WHAT NEEDS TO BE DONE
For the entries below, print exactly the lines between the line holding "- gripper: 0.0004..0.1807" and the line holding "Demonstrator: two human", inclusive, and nothing else.

RECORDS FOR THE EXERCISE

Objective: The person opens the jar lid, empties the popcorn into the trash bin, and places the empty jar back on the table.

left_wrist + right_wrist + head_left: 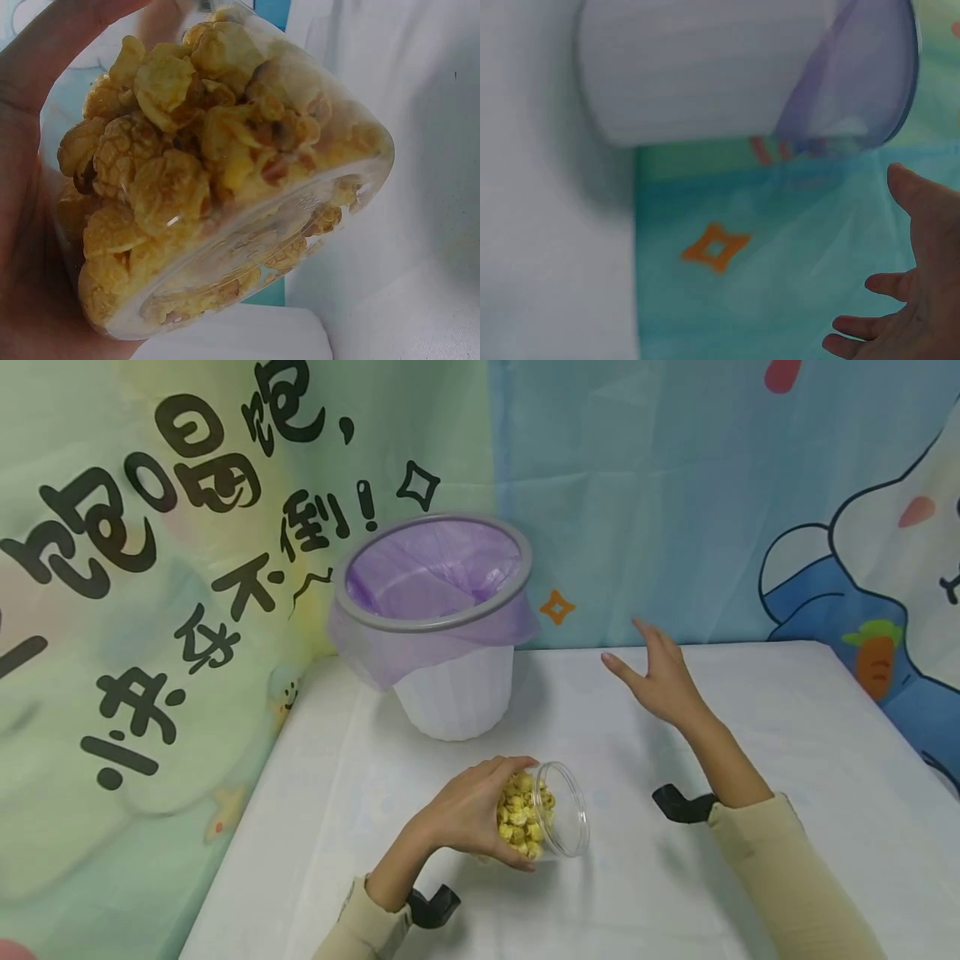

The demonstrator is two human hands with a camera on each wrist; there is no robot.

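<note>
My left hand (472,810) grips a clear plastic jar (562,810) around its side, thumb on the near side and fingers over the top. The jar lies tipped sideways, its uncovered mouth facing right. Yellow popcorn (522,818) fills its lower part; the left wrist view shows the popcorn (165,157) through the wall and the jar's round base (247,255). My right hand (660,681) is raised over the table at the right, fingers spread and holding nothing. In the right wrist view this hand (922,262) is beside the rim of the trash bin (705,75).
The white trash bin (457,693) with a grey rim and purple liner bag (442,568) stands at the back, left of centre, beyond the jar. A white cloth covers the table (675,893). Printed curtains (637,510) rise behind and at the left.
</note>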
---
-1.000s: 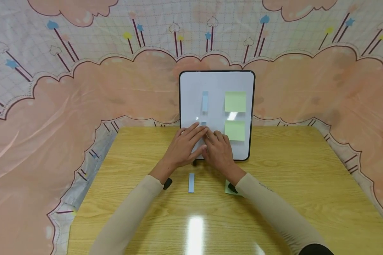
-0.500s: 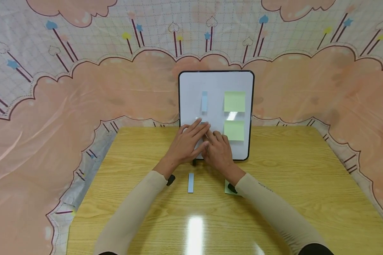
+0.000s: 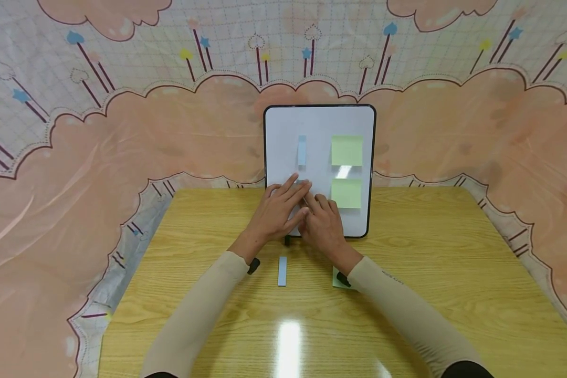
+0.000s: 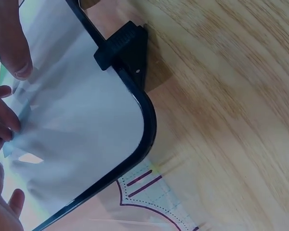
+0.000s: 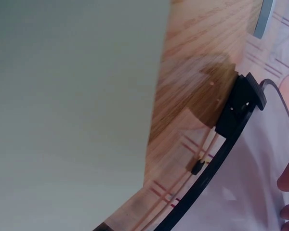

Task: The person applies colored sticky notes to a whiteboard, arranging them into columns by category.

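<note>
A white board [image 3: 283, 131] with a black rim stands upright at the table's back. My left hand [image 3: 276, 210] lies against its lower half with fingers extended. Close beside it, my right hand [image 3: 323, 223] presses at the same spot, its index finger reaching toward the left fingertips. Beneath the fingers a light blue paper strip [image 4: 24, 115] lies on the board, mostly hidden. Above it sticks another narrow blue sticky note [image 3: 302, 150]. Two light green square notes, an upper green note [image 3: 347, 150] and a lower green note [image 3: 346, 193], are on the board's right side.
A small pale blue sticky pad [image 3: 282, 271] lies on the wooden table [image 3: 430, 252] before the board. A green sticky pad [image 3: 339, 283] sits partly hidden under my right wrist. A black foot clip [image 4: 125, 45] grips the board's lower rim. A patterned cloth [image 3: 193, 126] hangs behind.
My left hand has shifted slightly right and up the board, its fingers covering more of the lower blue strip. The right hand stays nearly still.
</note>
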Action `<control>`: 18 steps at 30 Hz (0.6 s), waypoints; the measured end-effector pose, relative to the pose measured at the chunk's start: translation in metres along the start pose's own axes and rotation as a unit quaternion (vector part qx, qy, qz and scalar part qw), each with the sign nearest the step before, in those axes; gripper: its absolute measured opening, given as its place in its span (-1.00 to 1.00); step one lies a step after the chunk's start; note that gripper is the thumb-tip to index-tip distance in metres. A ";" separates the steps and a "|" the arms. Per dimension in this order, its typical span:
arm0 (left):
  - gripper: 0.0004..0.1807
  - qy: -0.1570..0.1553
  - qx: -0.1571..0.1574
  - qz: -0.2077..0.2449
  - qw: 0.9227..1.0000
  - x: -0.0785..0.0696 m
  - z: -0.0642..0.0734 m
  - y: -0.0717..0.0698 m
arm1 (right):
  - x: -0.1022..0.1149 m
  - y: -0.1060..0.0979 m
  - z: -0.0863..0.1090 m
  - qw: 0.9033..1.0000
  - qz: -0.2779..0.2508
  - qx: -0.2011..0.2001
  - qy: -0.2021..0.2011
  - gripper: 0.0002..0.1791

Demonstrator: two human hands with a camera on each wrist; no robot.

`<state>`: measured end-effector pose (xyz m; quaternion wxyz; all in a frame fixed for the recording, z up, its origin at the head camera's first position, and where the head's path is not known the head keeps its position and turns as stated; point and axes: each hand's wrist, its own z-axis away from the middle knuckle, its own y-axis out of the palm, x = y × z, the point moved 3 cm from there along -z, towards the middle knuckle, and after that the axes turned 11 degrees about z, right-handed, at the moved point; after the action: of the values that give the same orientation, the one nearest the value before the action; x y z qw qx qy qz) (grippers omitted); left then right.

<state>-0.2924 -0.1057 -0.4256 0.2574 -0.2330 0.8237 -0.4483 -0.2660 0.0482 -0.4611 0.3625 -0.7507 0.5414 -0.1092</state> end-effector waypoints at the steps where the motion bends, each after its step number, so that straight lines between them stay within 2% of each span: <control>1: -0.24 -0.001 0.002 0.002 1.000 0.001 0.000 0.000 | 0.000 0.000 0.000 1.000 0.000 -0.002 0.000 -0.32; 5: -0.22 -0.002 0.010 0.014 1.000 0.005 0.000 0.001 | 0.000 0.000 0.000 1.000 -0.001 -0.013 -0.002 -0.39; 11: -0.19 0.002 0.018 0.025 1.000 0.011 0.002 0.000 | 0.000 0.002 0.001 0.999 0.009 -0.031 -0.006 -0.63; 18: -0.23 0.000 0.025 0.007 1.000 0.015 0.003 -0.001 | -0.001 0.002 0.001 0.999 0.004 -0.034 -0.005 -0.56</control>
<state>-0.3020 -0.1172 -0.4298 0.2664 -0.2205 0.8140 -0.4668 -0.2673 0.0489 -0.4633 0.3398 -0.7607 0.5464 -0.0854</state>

TASK RESPONSE
  - gripper: 0.0004..0.1807
  - qy: -0.1570..0.1553
  - qx: -0.1571..0.1574
  - qz: -0.2077..0.2449
  - qw: 0.9227..1.0000
  - x: -0.0785..0.0696 m
  - z: -0.0642..0.0734 m
  - y: -0.0717..0.0698 m
arm1 (right):
  - x: -0.1022..0.1149 m
  - y: -0.1060..0.0979 m
  - z: -0.0863..0.1090 m
  - qw: 0.9033..1.0000
  - qz: -0.2779..0.2508
  - qx: -0.2011..0.2001
  - qy: -0.2021..0.2011
  - gripper: 0.0002..0.1791

Demonstrator: two human hands with a camera on each wrist; no robot.

No additional lines are needed for this answer.